Special regulations apply concerning the temporary duty-free importation of motor vehicles, cf. a special section for further information.

When entering Iceland a tourist may bring with him an unlimited amount of domestic or foreign currency which he has legally in his possession. The same applies when leaving Iceland.
Natural Objects

The Nature Conservation Act is intended to ensure the protection of the diversity of habitats and landscapes, flora and fauna. In the Icelandic flora there are now 31 protected species of higher plants and it is forbidden to collect specimens of these species or damage them in any way.
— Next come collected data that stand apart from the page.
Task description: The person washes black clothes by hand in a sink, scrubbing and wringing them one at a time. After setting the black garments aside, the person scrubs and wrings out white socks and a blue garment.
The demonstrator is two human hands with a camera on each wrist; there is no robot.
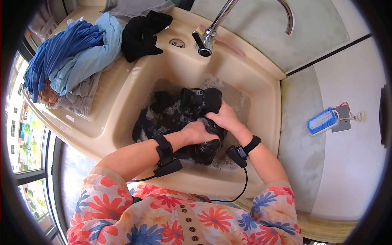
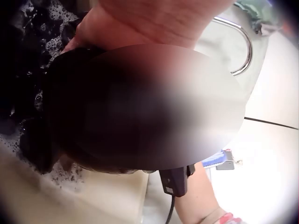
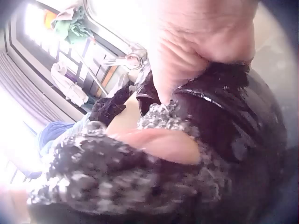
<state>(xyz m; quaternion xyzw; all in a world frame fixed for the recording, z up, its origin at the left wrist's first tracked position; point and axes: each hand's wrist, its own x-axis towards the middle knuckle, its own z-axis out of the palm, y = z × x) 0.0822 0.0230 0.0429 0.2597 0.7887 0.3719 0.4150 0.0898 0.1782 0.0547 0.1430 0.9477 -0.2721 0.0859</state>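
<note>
A dark, soaked garment [image 1: 192, 100], with suds over its folds, lies bunched in the grey water of the basin. My left hand [image 1: 198, 132] grips a bulging fold of it near the front, the fingers going down into the fabric. Just to the right and farther back, my right hand [image 1: 226, 117] holds another part, its thumb pointing toward the left hand. In the right wrist view, foam and wet black fabric [image 3: 233, 107] surround the right hand [image 3: 201, 42]. A blurred patch covers much of the left wrist view, below the left hand [image 2: 154, 23].
Around the water rises the beige sink wall [image 1: 265, 126]. A chrome faucet [image 1: 206, 41] stands behind the basin. On the left ledge sit piled blue clothes [image 1: 69, 53] and a black cloth [image 1: 143, 36]. A blue-and-white brush [image 1: 322, 121] hangs at the right wall.
</note>
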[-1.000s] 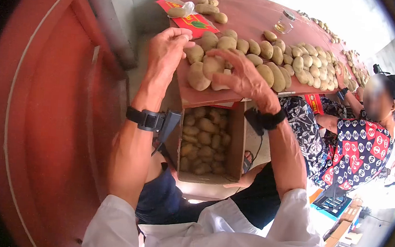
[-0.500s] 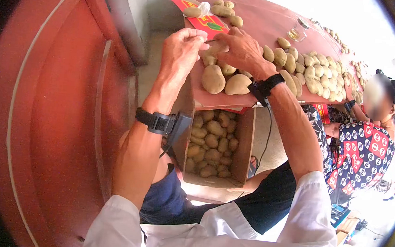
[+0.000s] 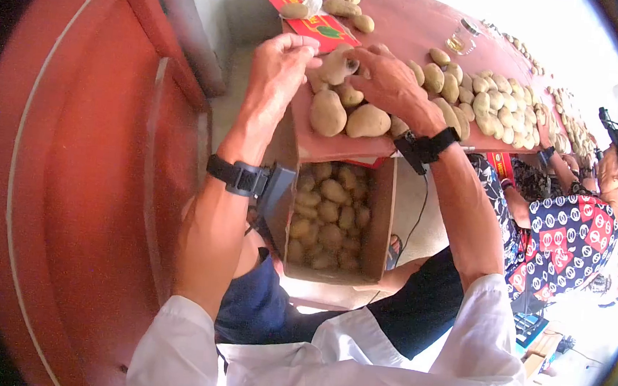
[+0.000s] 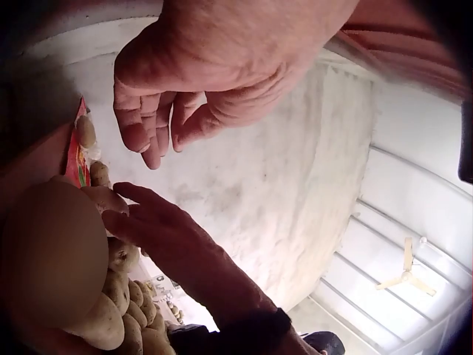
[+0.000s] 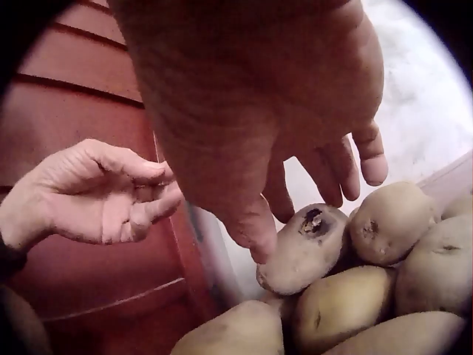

According to a legislation concerning bird-hunting and bird protection in Iceland the export of birds, birds' eggs, eggshells and nests is strictly prohibited. Law protexts all stalactites and stalagmites in caves throughout the country and it is forbidden to break or damage these in any way.
Objects of historical or archaeological interest may not be taken out of the country without special permission from the Icelandic Museum of Natural History.
Customs authorities encourage visitors to Iceland to respect and understand that nature is an important, but delicate, resource of permanent value.